> Directions
Take each line in the entries below that holds "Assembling" and show it.

====== Dataset records ======

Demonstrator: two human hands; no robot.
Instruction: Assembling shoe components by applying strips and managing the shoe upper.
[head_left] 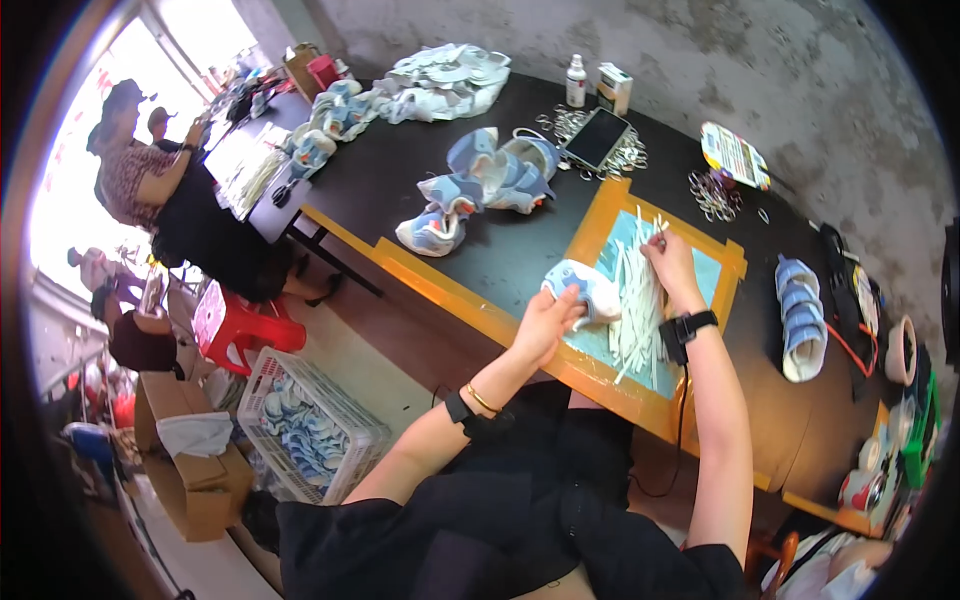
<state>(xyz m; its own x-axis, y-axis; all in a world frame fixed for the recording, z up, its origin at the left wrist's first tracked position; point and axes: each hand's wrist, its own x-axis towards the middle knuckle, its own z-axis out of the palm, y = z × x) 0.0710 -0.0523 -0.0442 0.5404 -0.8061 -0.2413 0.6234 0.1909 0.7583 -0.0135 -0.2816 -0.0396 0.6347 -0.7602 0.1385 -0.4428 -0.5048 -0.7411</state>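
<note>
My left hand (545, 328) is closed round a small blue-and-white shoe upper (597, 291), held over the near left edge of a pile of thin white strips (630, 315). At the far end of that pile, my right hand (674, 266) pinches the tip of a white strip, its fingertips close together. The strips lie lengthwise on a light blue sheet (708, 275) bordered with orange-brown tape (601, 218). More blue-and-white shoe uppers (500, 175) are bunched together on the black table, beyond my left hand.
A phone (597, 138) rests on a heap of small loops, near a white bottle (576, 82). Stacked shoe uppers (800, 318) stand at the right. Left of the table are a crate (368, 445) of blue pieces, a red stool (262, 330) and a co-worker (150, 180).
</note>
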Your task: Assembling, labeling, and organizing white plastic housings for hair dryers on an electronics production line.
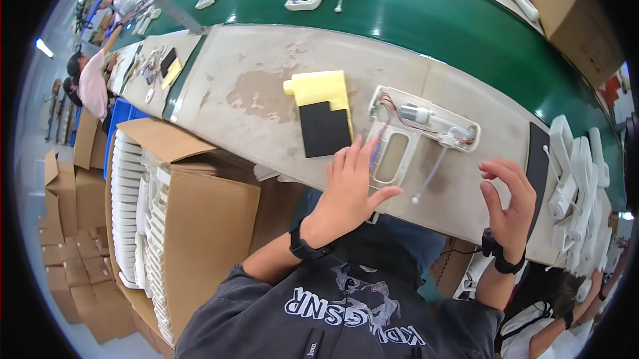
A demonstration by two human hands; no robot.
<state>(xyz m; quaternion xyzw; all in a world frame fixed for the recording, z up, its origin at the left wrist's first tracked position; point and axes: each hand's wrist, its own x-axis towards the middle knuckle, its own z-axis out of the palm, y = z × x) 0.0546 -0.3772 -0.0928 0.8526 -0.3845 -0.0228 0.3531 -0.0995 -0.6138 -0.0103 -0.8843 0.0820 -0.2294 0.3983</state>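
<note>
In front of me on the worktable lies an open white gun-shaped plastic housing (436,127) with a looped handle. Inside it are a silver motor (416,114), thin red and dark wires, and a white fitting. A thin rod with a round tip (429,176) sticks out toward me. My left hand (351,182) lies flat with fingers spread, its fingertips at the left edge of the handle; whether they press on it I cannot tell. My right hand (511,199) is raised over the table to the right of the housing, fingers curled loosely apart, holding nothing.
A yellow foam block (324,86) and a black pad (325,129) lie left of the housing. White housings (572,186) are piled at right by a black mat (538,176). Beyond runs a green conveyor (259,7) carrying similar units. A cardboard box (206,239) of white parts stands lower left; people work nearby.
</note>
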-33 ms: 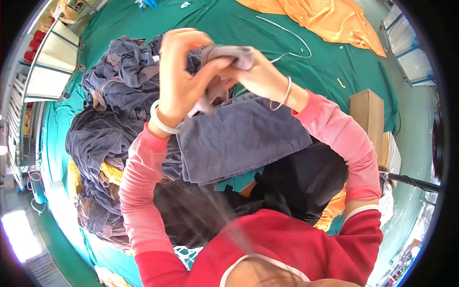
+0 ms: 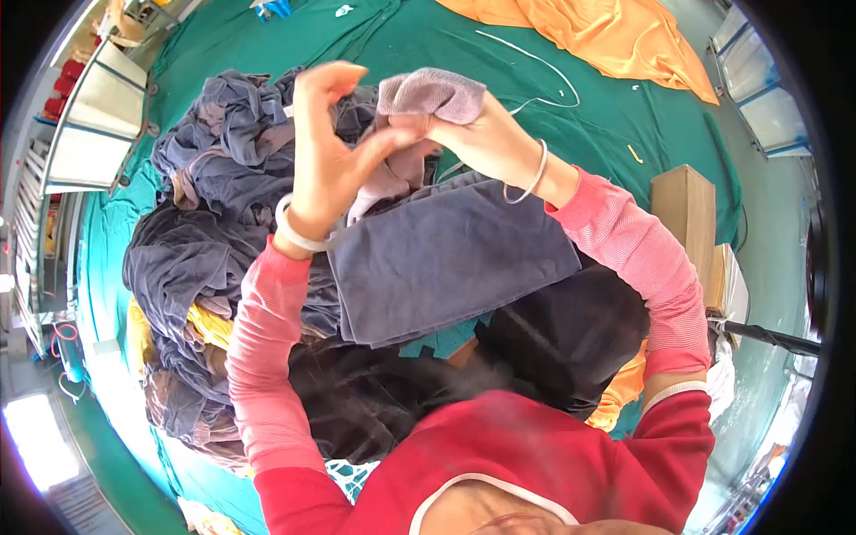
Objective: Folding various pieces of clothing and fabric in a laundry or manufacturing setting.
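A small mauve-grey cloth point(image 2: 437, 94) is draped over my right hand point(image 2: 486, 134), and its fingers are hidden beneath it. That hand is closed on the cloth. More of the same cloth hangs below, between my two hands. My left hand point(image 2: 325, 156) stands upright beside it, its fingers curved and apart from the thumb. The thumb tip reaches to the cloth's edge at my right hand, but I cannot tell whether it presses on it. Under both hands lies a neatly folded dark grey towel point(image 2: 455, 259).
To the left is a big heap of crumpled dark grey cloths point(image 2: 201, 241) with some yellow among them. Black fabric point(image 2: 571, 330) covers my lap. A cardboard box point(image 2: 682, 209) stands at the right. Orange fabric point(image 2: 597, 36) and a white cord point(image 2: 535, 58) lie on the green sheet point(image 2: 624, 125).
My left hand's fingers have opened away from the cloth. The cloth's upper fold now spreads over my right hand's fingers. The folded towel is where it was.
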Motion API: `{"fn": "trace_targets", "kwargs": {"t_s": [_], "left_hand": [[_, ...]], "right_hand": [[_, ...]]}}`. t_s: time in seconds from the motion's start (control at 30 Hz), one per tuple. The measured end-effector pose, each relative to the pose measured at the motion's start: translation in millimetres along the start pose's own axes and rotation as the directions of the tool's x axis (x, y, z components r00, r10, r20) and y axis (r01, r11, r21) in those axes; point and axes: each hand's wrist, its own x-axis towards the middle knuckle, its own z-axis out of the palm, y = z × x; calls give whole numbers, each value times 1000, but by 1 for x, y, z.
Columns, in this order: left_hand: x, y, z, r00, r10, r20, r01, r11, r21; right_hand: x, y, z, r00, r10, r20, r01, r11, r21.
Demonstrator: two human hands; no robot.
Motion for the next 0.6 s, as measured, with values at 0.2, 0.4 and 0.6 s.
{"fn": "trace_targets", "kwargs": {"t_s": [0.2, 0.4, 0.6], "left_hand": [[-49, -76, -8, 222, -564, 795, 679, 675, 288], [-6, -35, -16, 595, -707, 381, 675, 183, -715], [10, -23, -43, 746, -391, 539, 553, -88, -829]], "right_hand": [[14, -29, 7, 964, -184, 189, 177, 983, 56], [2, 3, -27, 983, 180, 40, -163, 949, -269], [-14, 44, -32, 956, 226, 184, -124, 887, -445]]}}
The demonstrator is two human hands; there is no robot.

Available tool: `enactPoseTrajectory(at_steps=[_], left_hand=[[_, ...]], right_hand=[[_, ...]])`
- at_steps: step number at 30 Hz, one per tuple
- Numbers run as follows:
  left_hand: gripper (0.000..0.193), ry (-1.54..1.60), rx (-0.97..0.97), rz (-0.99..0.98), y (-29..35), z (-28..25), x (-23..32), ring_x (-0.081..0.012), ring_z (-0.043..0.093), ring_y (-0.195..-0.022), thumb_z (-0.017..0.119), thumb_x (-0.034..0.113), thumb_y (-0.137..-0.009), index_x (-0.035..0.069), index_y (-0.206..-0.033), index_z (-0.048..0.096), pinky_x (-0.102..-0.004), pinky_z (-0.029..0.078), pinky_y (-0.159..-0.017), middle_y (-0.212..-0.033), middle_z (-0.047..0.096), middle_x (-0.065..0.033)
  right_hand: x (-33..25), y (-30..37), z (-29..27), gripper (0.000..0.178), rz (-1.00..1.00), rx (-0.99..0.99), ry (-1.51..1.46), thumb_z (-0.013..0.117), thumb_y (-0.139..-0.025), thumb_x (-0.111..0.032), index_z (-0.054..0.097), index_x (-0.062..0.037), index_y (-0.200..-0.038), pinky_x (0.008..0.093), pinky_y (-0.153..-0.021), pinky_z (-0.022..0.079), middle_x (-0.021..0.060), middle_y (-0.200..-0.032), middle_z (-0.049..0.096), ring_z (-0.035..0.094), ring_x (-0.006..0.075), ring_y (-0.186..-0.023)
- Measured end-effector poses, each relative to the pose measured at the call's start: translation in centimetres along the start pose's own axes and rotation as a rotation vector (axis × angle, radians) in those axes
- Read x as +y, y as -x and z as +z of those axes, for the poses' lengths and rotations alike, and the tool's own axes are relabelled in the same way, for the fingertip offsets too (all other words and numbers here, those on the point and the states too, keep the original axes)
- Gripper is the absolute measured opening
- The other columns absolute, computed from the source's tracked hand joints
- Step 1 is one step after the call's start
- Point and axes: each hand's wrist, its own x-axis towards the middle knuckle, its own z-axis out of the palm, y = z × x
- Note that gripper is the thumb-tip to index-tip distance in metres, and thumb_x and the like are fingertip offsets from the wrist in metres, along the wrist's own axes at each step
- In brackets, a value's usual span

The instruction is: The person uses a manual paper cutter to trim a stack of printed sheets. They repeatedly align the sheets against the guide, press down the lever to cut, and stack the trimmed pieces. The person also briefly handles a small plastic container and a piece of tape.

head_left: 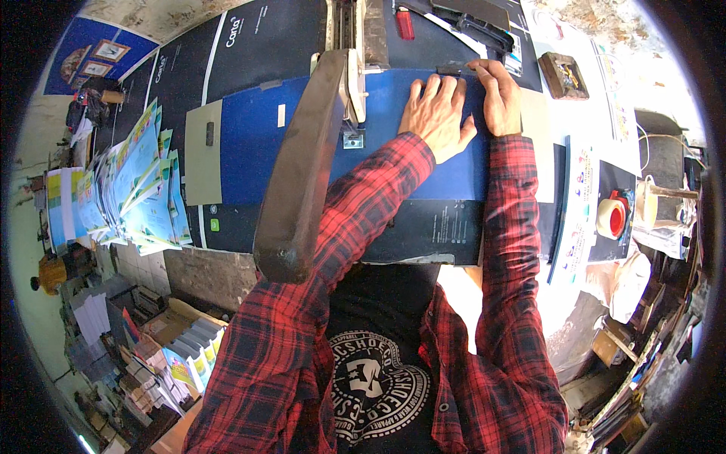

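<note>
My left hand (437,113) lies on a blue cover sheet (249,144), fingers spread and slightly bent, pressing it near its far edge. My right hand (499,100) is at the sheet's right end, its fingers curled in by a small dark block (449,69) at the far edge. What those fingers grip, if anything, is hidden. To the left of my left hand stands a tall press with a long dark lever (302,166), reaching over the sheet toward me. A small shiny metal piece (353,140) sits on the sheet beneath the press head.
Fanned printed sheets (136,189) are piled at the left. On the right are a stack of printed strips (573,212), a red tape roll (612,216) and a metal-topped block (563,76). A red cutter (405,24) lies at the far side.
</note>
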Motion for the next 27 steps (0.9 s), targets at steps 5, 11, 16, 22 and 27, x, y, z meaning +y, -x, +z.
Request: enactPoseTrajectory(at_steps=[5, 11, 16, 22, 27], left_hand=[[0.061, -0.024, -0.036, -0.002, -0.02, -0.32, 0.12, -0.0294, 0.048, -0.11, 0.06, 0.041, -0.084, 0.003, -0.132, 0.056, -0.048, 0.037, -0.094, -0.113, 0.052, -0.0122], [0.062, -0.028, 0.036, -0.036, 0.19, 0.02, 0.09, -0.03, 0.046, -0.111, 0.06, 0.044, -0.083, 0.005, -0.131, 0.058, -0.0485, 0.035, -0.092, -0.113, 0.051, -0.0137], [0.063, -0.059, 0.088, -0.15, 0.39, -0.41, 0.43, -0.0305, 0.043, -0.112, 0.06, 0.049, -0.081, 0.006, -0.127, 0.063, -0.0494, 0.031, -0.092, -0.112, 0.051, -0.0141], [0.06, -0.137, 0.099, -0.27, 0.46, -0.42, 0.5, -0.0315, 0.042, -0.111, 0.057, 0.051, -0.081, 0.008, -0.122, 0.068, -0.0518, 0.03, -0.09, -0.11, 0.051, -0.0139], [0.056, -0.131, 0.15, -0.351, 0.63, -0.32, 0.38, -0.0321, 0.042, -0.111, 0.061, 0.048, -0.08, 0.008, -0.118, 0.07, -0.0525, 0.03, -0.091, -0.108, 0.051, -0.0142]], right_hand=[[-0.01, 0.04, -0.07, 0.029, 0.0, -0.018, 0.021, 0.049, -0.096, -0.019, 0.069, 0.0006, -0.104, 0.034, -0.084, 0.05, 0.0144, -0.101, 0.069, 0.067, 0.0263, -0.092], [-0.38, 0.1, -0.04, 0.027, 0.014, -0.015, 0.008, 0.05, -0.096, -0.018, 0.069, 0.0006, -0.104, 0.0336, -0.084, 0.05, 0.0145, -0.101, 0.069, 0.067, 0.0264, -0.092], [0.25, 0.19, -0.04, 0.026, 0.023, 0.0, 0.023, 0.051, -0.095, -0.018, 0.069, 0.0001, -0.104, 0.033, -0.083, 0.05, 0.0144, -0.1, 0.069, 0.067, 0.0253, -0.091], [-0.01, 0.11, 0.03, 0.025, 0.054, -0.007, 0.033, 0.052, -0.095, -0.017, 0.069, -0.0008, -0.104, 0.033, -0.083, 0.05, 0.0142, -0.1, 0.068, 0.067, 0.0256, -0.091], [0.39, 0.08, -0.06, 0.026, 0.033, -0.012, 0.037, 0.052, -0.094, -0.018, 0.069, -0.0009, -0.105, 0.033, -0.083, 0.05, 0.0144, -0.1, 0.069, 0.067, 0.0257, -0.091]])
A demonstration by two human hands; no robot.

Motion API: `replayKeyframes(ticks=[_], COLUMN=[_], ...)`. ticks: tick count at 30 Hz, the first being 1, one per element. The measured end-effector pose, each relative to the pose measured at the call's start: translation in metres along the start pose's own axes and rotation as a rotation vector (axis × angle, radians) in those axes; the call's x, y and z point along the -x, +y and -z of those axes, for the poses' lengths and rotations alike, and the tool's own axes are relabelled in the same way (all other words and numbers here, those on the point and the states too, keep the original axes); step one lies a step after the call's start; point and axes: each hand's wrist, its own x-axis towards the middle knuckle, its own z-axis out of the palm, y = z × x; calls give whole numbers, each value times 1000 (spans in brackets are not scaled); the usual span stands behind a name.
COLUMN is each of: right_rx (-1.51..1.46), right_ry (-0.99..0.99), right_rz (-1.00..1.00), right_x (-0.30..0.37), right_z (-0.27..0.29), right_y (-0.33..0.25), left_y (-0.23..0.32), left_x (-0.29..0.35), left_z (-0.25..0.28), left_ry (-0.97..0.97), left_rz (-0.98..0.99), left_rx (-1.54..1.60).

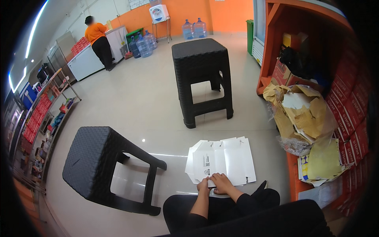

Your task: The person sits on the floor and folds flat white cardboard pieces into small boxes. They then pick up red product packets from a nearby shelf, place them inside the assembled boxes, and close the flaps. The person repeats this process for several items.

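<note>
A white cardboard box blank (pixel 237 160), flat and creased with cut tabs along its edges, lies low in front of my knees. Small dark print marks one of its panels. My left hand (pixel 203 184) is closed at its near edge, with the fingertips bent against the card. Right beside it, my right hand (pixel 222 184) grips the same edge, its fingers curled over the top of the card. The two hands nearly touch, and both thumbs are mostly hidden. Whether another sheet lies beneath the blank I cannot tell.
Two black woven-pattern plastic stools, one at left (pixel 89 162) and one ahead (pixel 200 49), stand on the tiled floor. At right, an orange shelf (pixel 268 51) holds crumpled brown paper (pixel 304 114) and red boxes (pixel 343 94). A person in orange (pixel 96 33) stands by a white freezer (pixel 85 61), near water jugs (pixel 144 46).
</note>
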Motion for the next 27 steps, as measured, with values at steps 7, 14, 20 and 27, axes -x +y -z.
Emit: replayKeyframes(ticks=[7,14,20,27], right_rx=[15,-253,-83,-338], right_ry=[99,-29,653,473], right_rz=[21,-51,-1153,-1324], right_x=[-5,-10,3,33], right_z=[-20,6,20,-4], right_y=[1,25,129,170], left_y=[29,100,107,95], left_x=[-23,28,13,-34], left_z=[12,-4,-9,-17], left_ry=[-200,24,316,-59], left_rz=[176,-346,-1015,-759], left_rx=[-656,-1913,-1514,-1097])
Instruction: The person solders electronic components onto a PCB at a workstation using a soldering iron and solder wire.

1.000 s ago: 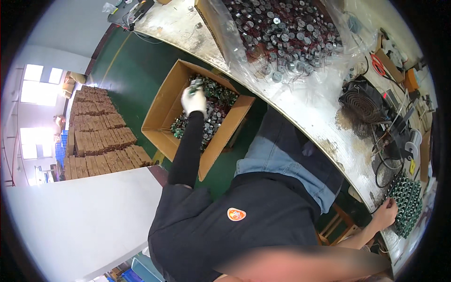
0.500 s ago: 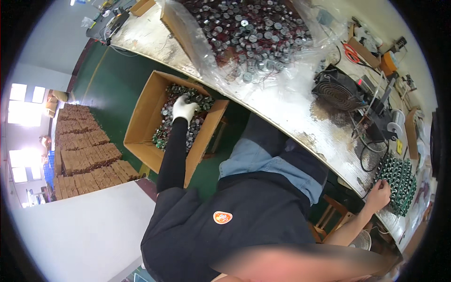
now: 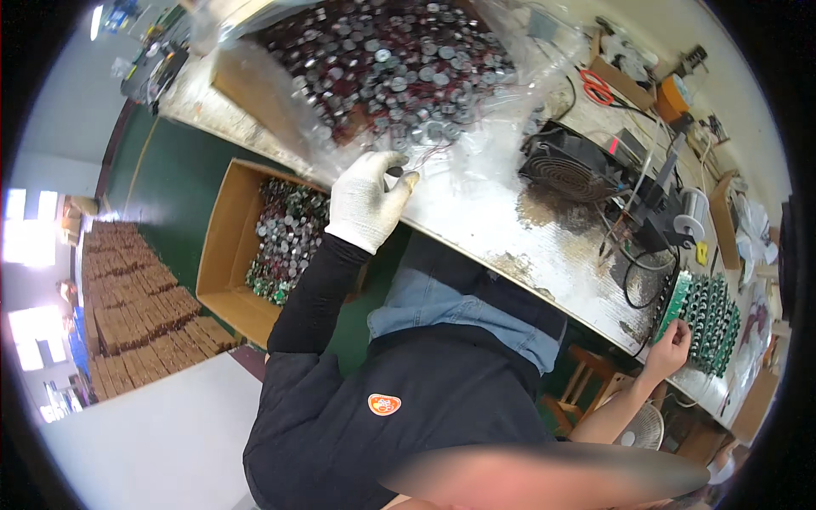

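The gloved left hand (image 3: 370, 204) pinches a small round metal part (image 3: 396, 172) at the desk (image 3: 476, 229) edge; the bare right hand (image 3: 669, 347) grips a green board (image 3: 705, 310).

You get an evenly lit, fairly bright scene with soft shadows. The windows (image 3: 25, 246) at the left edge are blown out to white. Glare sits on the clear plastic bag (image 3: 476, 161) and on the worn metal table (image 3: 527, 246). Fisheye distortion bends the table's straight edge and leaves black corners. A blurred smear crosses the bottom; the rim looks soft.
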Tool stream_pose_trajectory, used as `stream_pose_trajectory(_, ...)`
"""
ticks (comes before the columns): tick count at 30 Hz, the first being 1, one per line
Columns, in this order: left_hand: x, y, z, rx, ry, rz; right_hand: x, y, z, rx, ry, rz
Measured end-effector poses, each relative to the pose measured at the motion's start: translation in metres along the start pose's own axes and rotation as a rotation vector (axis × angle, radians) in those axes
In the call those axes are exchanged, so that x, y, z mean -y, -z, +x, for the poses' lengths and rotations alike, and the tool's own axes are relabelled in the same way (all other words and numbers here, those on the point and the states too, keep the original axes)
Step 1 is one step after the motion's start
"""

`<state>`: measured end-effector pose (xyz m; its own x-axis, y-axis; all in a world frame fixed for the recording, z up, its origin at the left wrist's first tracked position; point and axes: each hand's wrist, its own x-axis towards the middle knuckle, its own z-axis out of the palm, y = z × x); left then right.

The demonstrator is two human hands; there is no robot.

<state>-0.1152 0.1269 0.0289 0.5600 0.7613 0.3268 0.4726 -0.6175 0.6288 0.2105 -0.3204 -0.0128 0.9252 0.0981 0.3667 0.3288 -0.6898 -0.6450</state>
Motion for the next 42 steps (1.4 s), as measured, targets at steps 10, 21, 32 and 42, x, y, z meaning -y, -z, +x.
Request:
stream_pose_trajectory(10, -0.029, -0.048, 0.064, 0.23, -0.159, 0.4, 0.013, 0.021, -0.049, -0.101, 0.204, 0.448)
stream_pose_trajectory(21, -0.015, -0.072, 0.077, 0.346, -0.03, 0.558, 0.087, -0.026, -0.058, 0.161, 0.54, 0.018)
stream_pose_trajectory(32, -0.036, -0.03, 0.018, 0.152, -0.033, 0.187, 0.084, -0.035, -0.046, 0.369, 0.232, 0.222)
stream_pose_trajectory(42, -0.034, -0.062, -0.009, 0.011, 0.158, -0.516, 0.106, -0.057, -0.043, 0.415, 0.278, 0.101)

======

> Result below
Instruction: Assembling shoe components by applying strips and managing the shoe upper.
Your task: Assembling, labeling, and organizing white plastic housings for hair dryers on an electronics production line.

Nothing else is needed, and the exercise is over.